Shumaila a prostitute of Karachi's Napier Road red-light district, had never heard about HIV and AIDS until recently. She now has been educated to carry condoms, but finds very few users.
"None of us were aware about the danger of AIDS looming over us for years, but now we all know and can avoid it," said the tall 29-year-old who lives in a Victorian-style building in the heart of the neighbourhood.
Shumaila's awareness, rare among Pakistan sex workers, is thanks to the Gender and Reproductive Health Forum, a local charity that runs a UN-funded programme in Napier Road teaching prostitutes about the perils of HIV/AIDS.
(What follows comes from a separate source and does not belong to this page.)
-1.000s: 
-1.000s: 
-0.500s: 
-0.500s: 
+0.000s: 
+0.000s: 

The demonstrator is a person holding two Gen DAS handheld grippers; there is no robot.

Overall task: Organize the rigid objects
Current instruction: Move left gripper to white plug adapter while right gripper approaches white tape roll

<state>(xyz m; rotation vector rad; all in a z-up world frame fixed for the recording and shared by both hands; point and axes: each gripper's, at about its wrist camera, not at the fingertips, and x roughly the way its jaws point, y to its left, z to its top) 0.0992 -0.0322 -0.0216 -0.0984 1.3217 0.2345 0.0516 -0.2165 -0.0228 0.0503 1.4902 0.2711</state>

"So far we have provided hundreds of thousands of condoms to sex workers in the last two years, which have saved them from being infected with the lethal virus," said Mirza Aleem Baig, who runs the forum.
Karachi, Pakistan's largest metropolis and one of the biggest Muslim cities in the world, has up to 100,000 female sex workers, according to data gathered by Pakistan Society, a local welfare organisation.
"This is 20 percent of their overall population in Pakistan. Lahore comes next with 75,000 sex workers," Saleem Azam, head of the charity, told AFP.
Prostitution may be illegal, but it has prospered in an increasingly Islamised Pakistan, where an economic downturn and widening poverty have forced women and men, onto the streets to meet the rising cost of living.